In many cases, to use distance-based methods (such as KNN), we need to make the features used in the process comparable to one another. Otherwise, the distance-based algorithms struggle to compare those features to each other and produce inferior results. Standardization is one of the most commonly used techniques to "make the features comparable". It works by processing each feature in the following way:
Subtract its average from each value to center around zero.
Then divide by how much the values usually "wiggle" around that average (the standard deviation).
The result answers: “How many usual steps (standard deviation) above or below average is this value?”.
Values near 0 are typical; +1 is one usual step above; -2 is two below.
Challenge: Fair Fruit Match
You’re building a tiny KNN matcher for fruits using two features: sweetness and weight. Sweetness and weight live on different scales, so one can overpower the other. To compare fairly, you decide to standardize those features.
You are asked to read some preexisting data and then standardize new entries using the averages and the standard deviation computed from the preexisting data only.
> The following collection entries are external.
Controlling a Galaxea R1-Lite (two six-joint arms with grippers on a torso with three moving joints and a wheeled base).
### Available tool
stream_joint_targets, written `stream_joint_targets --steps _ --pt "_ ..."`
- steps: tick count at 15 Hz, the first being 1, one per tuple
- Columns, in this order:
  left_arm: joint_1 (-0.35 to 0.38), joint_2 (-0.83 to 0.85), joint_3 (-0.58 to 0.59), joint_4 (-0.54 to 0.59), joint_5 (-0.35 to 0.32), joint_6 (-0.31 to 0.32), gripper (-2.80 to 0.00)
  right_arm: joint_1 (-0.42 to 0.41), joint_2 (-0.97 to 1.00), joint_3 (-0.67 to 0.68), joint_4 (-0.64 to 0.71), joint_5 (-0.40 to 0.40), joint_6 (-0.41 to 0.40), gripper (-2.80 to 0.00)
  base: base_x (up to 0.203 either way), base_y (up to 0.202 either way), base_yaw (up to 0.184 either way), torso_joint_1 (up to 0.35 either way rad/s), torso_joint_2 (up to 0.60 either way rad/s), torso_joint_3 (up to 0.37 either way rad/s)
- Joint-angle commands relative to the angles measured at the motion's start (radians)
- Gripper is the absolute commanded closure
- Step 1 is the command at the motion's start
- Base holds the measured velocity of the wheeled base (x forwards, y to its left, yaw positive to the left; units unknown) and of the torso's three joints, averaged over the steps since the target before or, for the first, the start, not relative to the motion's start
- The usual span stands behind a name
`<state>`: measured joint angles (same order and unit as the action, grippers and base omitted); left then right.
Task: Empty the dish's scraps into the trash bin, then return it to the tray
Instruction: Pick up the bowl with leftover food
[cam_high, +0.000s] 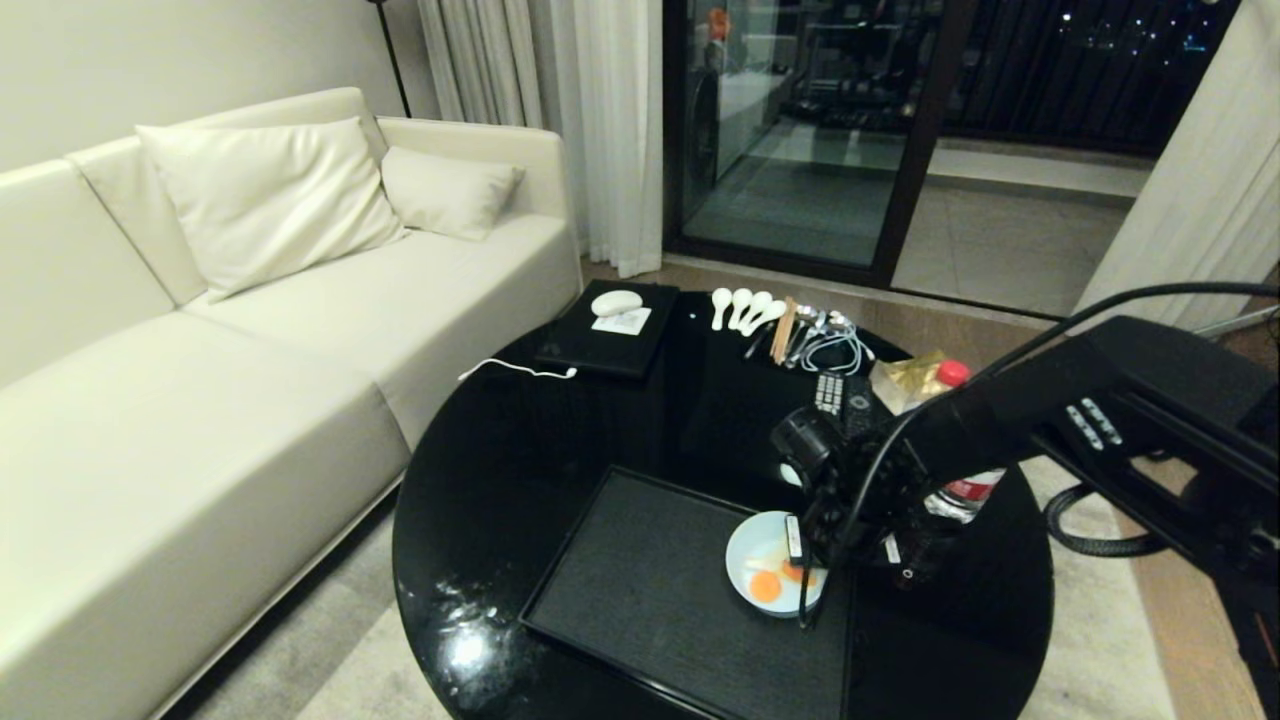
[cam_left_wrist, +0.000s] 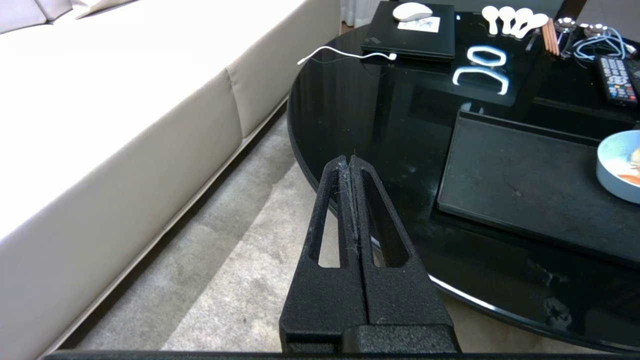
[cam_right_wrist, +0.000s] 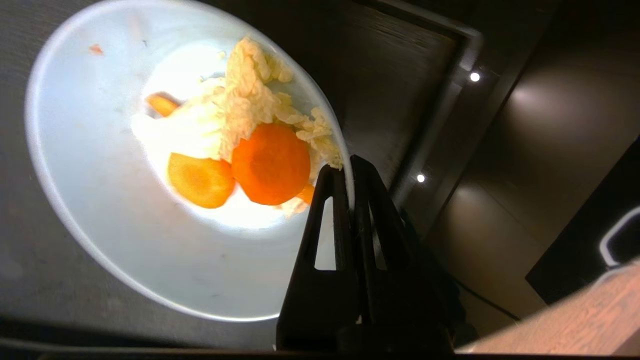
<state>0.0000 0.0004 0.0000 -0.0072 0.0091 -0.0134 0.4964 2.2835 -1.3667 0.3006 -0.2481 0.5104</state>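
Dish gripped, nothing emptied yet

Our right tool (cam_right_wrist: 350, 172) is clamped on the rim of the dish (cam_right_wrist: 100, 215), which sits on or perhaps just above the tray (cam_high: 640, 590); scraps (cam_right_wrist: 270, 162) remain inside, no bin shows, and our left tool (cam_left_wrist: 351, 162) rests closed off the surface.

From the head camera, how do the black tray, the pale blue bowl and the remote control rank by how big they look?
Largest to smallest:
1. black tray
2. pale blue bowl
3. remote control
The remote sits farther from the camera, so it may look smaller than it is.
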Motion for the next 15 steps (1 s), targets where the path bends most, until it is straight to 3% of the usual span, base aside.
stream_joint_targets --steps 1,9,15 --pt "0.0 0.0 0.0 0.0 0.0 -0.002 0.0 0.001 -0.071 0.047 0.002 0.001 0.012 0.0 0.0 0.0 0.0 0.0 0.0 0.0" --pt "0.0 0.0 0.0 0.0 0.0 0.0 0.0 0.002 -0.26 0.234 -0.001 0.004 0.106 0.0 0.0 0.0 0.0 0.0 0.0 0.0" --pt "0.0 0.0 0.0 0.0 0.0 0.0 0.0 -0.01 -0.364 0.251 0.012 0.004 0.199 0.0 0.0 0.0 0.0 0.0 0.0 0.0"
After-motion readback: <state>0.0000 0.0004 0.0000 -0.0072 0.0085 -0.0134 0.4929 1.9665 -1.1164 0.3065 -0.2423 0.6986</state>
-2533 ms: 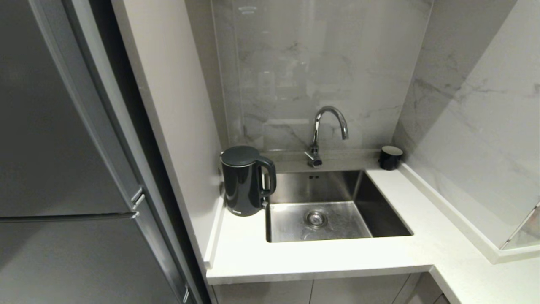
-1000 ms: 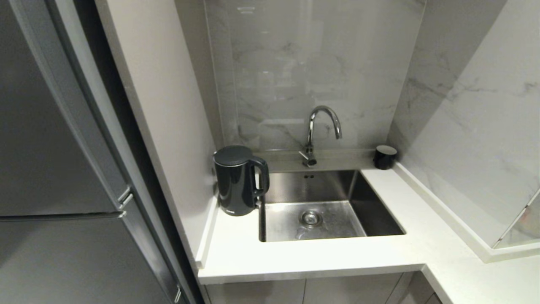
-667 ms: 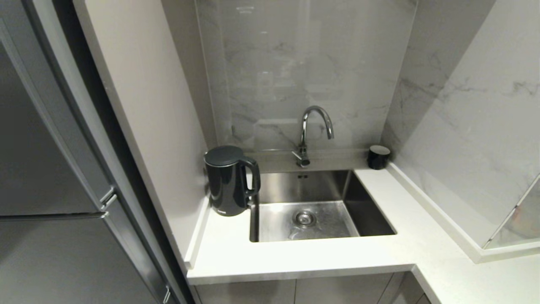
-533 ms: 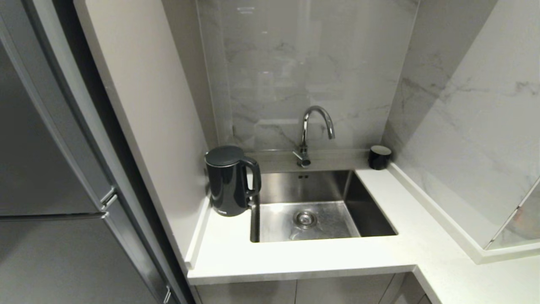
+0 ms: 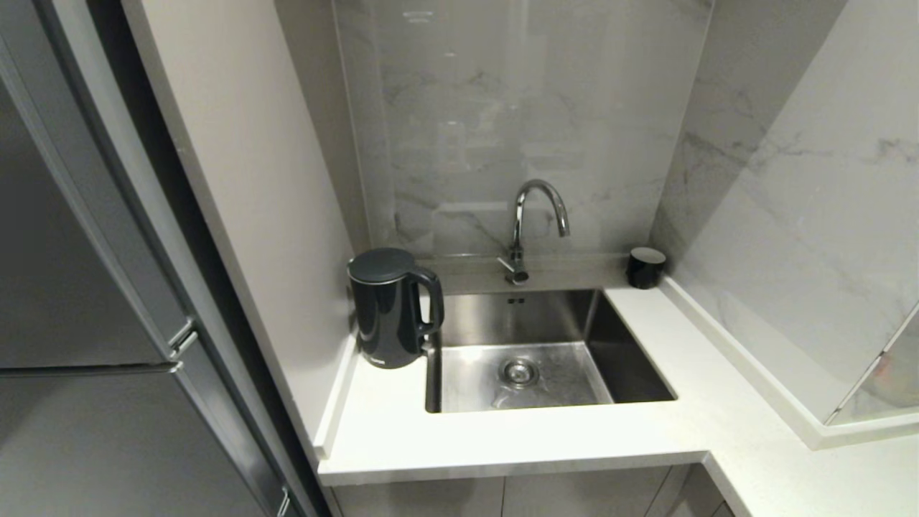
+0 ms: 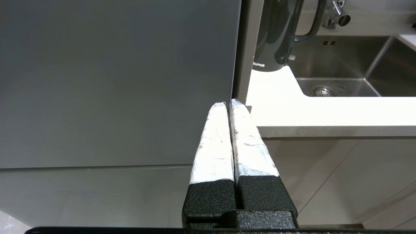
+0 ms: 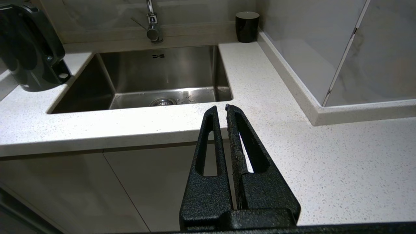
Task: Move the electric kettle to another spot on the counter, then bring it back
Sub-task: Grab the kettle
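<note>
While both arms hang short of the kitchen corner, the left tool (image 6: 229, 105) is pressed fully closed, its two white-wrapped fingers (image 6: 214, 143) meeting along their length with nothing between them — it touches nothing and hangs in front of a dark grey appliance door (image 6: 113, 81), level with the thick front edge of the white speckled stone surface (image 5: 502, 438). The right tool (image 7: 221, 110) is likewise closed and empty, its slotted black fingers (image 7: 208, 152) tip to tip, held out before the pale cabinet doors (image 7: 74, 188) below the surface's edge. Neither tool appears in the head view.

The tall glossy black electric kettle (image 5: 391, 309) stands upright at the back left of the surface, close against the pale side panel (image 5: 244, 187) and just beside the left rim of the stainless steel sink (image 5: 617, 366), its loop handle turned toward the basin. A chrome gooseneck tap (image 5: 535, 215) rises behind the sink; a small black cup (image 5: 645, 267) sits in the far right corner.

From the left wrist only the kettle's lower body and white lettering show — its lid is cut off. From the right wrist the kettle is cropped at the picture's edge.
</note>
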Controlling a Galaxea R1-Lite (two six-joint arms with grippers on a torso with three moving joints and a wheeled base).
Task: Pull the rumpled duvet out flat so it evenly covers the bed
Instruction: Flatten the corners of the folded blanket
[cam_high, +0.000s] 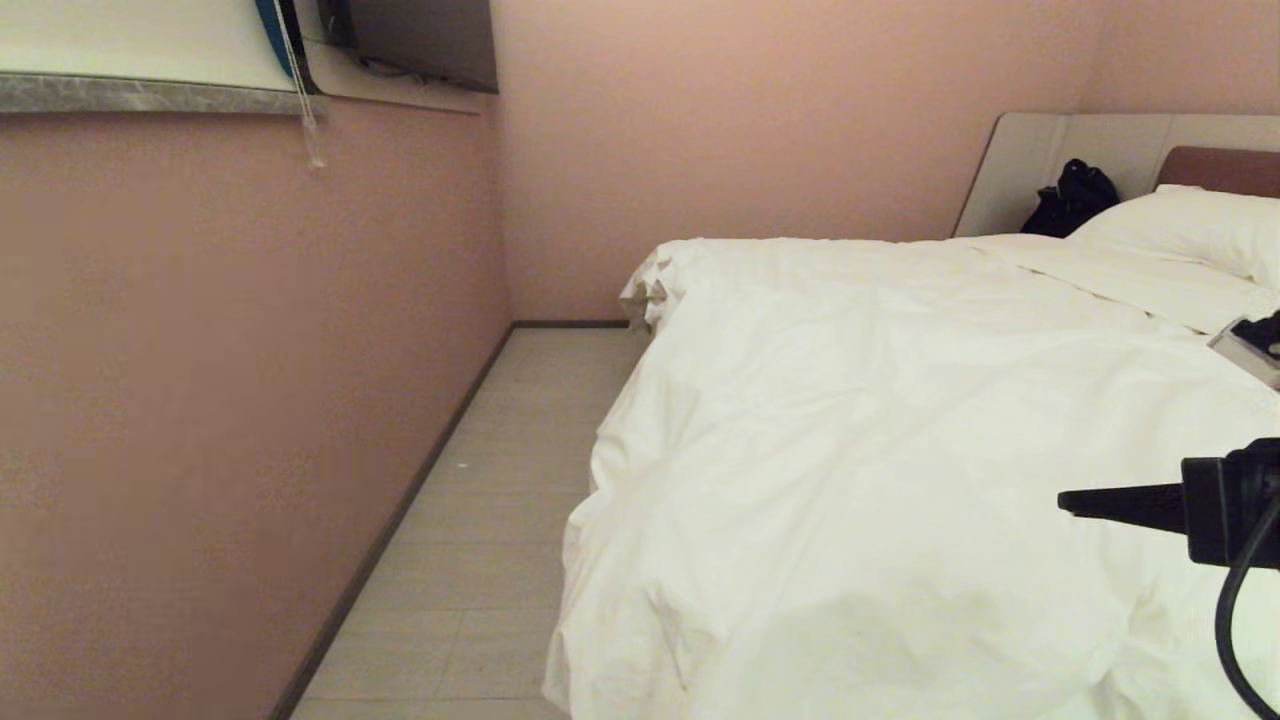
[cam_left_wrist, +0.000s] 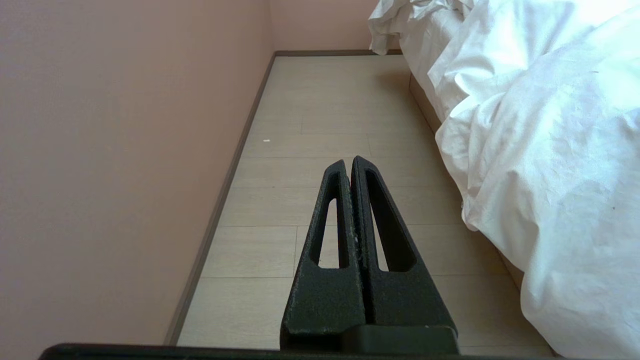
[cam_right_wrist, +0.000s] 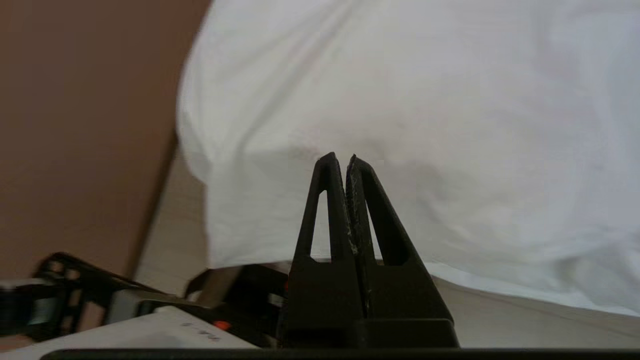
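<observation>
I'm looking at a narrow room with pink walls (cam_high: 250, 380) and a strip of pale plank floor (cam_high: 480, 520) running between the left wall and the bed (cam_high: 1060, 165), whose pale grey panel and a sliver of brown headboard show at the far right. Nearly all of the mattress I can see lies under the duvet (cam_high: 850, 450): it spreads white and puffy across the top, with broad soft wrinkles, and spills down the left side of the bed toward the floor. At the far left corner it is bunched into a small crumpled fold. In my left wrist camera the duvet hangs in heavy folds over the bed's side, with a strip of the beige base showing under it.

A white pillow (cam_high: 1190, 225) lies at the head end, against the headboard. Beside it, against the grey panel, sits a dark black bundle (cam_high: 1075, 195); I cannot tell what it is. High on the left wall a grey ledge (cam_high: 150, 95) runs along, with a thin cord hanging from it.

My right hand (cam_high: 1070, 500) reaches in from the right edge of the head view, level above the duvet, its fingers pressed together and gripping nothing. My left hand (cam_left_wrist: 348, 162) is low beside the bed, aimed along the floor strip, fingers together too, empty and clear of the fabric.
</observation>
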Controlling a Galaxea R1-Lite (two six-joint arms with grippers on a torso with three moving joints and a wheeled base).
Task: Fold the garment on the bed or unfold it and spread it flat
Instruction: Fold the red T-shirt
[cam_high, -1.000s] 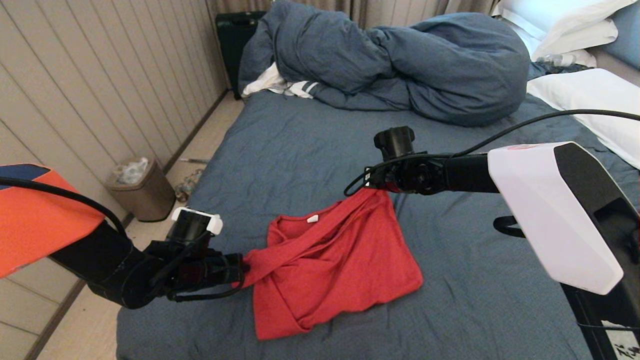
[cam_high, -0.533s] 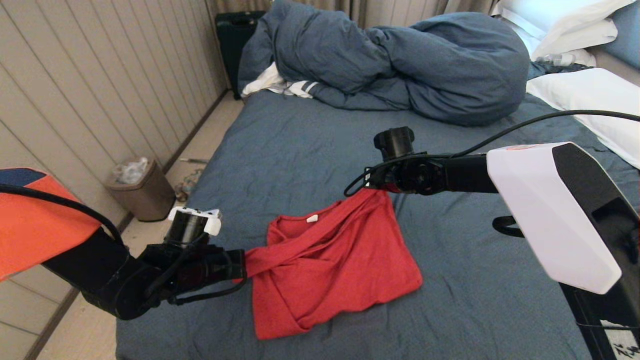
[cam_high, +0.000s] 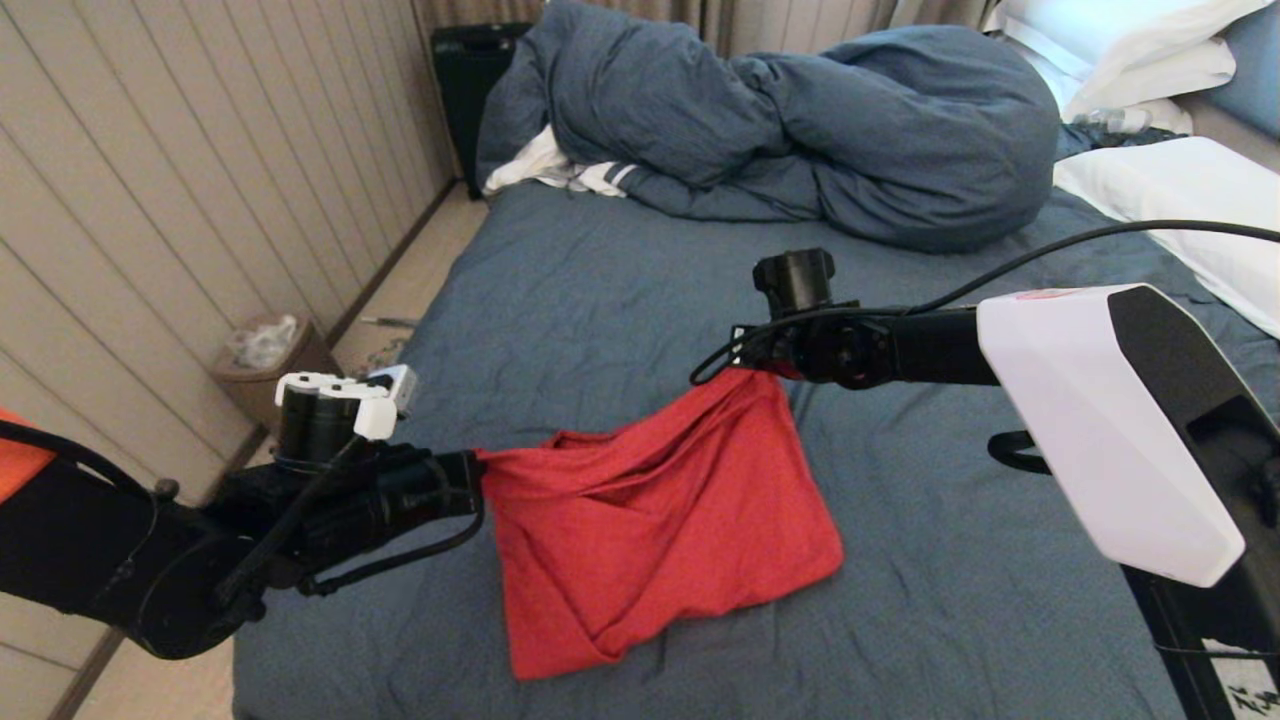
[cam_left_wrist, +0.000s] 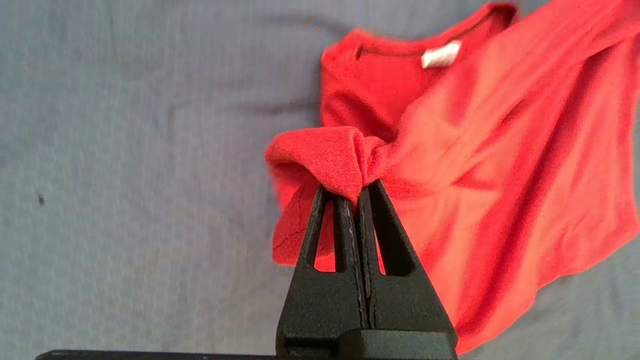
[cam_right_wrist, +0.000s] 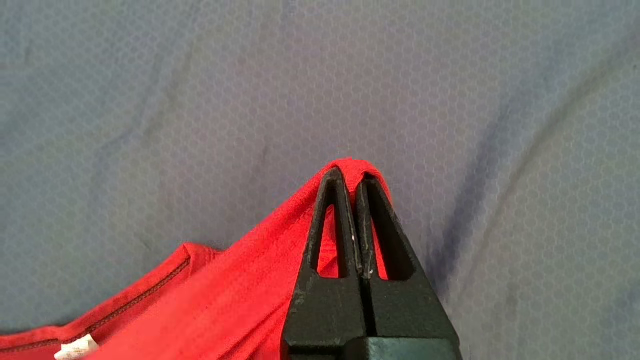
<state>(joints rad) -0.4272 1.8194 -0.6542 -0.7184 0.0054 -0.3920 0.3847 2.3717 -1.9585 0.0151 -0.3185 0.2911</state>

In case, the feature has a constant value, the standardized value should be 0.
The first line of the input contains a single integer n representing how many rows of preexisting data you have. Each of the next n lines contains two floating-point numbers: sweetness and weight.
The next line contains a single integer q representing how many new rows you want to standardize. Each of the next q lines contains two floating-point numbers: sweetness and weight - to be transformed using the averages and the standard deviation from the preexisting data.
The program should print q lines. Each line should contain two floating-point numbers: the standardized sweetness and the standardized weight for the corresponding new row.